• [What you are asked to do] From the first line to the last, write out the material exactly.

(Beginning of Extracted information)

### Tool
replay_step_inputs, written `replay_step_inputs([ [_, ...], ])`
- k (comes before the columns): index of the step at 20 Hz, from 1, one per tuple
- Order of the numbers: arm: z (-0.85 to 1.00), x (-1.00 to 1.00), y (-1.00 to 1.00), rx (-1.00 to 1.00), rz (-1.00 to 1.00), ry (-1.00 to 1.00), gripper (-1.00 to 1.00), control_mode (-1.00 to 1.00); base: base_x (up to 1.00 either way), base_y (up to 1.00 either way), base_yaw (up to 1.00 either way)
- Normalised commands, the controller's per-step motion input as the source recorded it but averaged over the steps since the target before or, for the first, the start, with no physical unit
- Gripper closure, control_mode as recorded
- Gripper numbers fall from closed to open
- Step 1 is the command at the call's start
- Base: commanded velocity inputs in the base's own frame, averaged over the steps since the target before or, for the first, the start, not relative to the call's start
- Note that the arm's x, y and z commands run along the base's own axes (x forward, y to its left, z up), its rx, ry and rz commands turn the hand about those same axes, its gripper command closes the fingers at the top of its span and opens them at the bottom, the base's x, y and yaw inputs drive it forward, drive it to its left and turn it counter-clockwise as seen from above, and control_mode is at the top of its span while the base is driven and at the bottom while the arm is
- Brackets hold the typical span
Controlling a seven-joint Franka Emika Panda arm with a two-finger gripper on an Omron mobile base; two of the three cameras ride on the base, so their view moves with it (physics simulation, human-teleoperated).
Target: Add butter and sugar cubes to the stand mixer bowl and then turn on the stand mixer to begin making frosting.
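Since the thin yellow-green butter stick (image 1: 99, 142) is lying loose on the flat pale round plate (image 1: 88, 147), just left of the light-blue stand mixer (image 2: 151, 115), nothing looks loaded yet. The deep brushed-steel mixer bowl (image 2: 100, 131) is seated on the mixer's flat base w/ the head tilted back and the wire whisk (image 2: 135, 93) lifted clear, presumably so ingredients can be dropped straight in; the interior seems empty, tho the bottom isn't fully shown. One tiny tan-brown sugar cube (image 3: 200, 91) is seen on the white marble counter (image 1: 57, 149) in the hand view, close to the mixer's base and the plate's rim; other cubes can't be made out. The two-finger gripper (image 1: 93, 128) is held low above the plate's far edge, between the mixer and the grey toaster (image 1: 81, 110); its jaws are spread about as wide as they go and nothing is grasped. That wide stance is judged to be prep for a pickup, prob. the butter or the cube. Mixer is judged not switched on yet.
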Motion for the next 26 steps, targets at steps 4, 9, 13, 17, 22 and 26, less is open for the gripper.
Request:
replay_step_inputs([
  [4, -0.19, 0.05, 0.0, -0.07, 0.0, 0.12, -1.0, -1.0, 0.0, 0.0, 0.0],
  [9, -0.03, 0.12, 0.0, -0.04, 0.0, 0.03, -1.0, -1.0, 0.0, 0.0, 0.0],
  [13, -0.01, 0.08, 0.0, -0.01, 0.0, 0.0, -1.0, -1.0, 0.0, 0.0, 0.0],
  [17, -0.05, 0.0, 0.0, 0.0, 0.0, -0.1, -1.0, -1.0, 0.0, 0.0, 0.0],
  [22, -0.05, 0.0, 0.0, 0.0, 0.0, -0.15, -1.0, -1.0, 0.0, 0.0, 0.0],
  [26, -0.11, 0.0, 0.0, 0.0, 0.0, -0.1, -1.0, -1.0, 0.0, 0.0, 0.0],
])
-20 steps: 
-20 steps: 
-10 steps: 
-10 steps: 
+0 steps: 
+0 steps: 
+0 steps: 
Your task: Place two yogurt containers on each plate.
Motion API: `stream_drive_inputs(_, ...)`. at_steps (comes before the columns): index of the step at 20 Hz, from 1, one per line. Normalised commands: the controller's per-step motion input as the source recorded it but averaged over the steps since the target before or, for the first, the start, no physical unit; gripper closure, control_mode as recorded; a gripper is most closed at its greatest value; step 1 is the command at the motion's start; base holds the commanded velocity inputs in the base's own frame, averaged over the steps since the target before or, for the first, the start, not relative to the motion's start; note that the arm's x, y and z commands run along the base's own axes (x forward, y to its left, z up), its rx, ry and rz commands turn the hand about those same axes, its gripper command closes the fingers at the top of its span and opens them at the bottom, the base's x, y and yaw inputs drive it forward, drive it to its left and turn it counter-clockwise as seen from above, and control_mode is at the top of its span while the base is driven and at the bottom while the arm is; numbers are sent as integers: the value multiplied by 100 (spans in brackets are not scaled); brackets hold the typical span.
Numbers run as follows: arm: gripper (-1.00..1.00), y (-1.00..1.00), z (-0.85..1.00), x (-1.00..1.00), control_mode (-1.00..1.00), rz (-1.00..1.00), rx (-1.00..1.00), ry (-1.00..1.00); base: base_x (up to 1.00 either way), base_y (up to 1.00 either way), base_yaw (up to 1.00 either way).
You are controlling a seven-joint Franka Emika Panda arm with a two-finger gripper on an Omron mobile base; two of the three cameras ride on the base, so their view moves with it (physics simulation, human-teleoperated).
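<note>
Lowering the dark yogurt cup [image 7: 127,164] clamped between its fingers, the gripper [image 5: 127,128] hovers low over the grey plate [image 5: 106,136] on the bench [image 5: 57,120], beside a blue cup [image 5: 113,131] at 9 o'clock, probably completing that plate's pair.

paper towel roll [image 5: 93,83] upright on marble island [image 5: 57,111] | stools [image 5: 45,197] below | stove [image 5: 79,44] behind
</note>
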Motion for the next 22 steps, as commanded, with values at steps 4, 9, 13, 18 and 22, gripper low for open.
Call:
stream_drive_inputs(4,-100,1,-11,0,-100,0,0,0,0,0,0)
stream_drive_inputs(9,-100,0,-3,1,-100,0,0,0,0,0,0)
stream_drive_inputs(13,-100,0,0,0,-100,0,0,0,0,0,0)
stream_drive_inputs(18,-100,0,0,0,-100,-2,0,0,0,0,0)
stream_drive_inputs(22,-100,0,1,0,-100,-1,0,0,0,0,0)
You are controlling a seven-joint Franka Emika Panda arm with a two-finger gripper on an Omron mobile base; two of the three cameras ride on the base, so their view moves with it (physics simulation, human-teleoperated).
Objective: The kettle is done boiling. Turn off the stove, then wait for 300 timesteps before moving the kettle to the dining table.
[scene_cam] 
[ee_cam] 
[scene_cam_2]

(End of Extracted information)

• [Written answer]
### Tool
replay_step_inputs, written `replay_step_inputs([ [_, ...], ])`
- k (comes before the columns): index of the step at 20 Hz, from 1, one per tuple
- Order of the numbers: arm: z (-0.85 to 1.00), x (-1.00 to 1.00), y (-1.00 to 1.00), rx (-1.00 to 1.00), rz (-1.00 to 1.00), ry (-1.00 to 1.00), gripper (-1.00 to 1.00), control_mode (-1.00 to 1.00); base: base_x (up to 1.00 either way), base_y (up to 1.00 either way), base_yaw (up to 1.00 either way)
- Normalised commands, the controller's per-step motion input as the source recorded it but averaged over the steps since the target before or, for the first, the start, with no physical unit
- Gripper closure, control_mode as recorded
- Gripper numbers fall from closed to open
- Step 1 is the command at the call's start
- Base: commanded velocity inputs in the base's own frame, averaged over the steps since the target before or, for the first, the start, not relative to the call's start
- Note that the arm's x, y and z commands run along the base's own axes (x forward, y to its left, z up), its rx, ry and rz commands turn the hand about those same axes, its gripper command closes the fingers at the top of its span and opens them at the bottom, the base's x, y and yaw inputs drive it forward, drive it to its left and turn it counter-clockwise as seen from above, and control_mode is at the top of its span while the base is driven and at the bottom while the arm is
- Brackets hold the typical span
Controlling a seven-joint Franka Emika Panda arm with a two-finger gripper on an Omron mobile base; two of the three cameras ride on the base, so their view moves with it (physics simulation, human-teleoperated).
Target: Add butter and sugar cubes to the stand mixer bowl and then turn on the stand mixer to begin making frosting.
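Since the thin yellow-green butter stick (image 1: 99, 142) is lying loose on the flat pale round plate (image 1: 88, 147), just left of the light-blue stand mixer (image 2: 151, 115), nothing looks loaded yet. The deep brushed-steel mixer bowl (image 2: 100, 131) is seated on the mixer's flat base w/ the head tilted back and the wire whisk (image 2: 135, 93) lifted clear, presumably so ingredients can be dropped straight in; the interior seems empty, tho the bottom isn't fully shown. One tiny tan-brown sugar cube (image 3: 200, 91) is seen on the white marble counter (image 1: 57, 149) in the hand view, close to the mixer's base and the plate's rim; other cubes can't be made out. The two-finger gripper (image 1: 93, 128) is held low above the plate's far edge, between the mixer and the grey toaster (image 1: 81, 110); its jaws are spread about as wide as they go and nothing is grasped. That wide stance is judged to be prep for a pickup, prob. the butter or the cube. Mixer is judged not switched on yet.
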Motion for the next 26 steps, targets at steps 4, 9, 13, 17, 22 and 26, less is open for the gripper.
Request:
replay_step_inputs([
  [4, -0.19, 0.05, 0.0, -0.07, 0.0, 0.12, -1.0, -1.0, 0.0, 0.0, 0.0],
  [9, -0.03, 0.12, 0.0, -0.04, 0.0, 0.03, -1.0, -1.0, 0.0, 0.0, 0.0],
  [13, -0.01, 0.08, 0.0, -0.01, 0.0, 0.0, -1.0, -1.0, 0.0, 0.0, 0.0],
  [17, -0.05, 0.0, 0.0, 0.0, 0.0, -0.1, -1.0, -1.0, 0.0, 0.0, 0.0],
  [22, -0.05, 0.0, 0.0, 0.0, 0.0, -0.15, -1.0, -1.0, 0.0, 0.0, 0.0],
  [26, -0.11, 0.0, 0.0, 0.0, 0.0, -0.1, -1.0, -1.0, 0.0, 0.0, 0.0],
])
-20 steps: 
-20 steps: 
-10 steps: 
-10 steps: 
+0 steps: 
+0 steps: 
+0 steps: 
Your task: Place two yogurt containers on each plate.
Motion API: `stream_drive_inputs(_, ...)`. at_steps (comes before the columns): index of the step at 20 Hz, from 1, one per line. Normalised commands: the controller's per-step motion input as the source recorded it but averaged over the steps since the target before or, for the first, the start, no physical unit; gripper closure, control_mode as recorded; a gripper is most closed at its greatest value; step 1 is the command at the motion's start; base holds the commanded velocity inputs in the base's own frame, averaged over the steps since the target before or, for the first, the start, not relative to the motion's start; note that the arm's x, y and z commands run along the base's own axes (x forward, y to its left, z up), its rx, ry and rz commands turn the hand about those same axes, its gripper command closes the fingers at the top of its span and opens them at the bottom, the base's x, y and yaw inputs drive it forward, drive it to its left and turn it counter-clockwise as seen from above, and control_mode is at the top of its span while the base is driven and at the bottom while the arm is; numbers are sent as integers: the value multiplied by 100 (spans in brackets are not scaled); brackets hold the typical span.
Numbers run as follows: arm: gripper (-1.00..1.00), y (-1.00..1.00), z (-0.85..1.00), x (-1.00..1.00), control_mode (-1.00..1.00), rz (-1.00..1.00), rx (-1.00..1.00), ry (-1.00..1.00); base: base_x (up to 1.00 either way), base_y (up to 1.00 either way), base_yaw (up to 1.00 either way).
You are controlling a seven-joint Franka Emika Panda arm with a two-finger gripper on an Omron mobile base; two of the three cameras ride on the base, so their view moves with it (physics simulation, human-teleoperated).
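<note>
Lowering the dark yogurt cup [image 7: 127,164] clamped between its fingers, the gripper [image 5: 127,128] hovers low over the grey plate [image 5: 106,136] on the bench [image 5: 57,120], beside a blue cup [image 5: 113,131] at 9 o'clock, probably completing that plate's pair.

paper towel roll [image 5: 93,83] upright on marble island [image 5: 57,111] | stools [image 5: 45,197] below | stove [image 5: 79,44] behind
</note>
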Motion for the next 22 steps, as commanded, with values at steps 4, 9, 13, 18 and 22, gripper low for open.
Call:
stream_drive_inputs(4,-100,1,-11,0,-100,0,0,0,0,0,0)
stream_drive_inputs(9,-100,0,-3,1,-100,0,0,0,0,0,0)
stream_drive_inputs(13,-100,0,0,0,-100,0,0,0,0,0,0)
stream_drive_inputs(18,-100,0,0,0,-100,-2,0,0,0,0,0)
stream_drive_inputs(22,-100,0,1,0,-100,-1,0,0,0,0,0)
You are controlling a seven-joint Franka Emika Panda arm with a two-finger gripper on an Omron mobile base; two of the three cameras ride on the base, so their view moves with it (physics simulation, human-teleoperated).
Objective: The kettle is done boiling. Turn off the stove, then wait for 300 timesteps before moving the kettle to the dining table.
[scene_cam] 
[ee_cam] 
[scene_cam_2]

No further output is given for this exercise.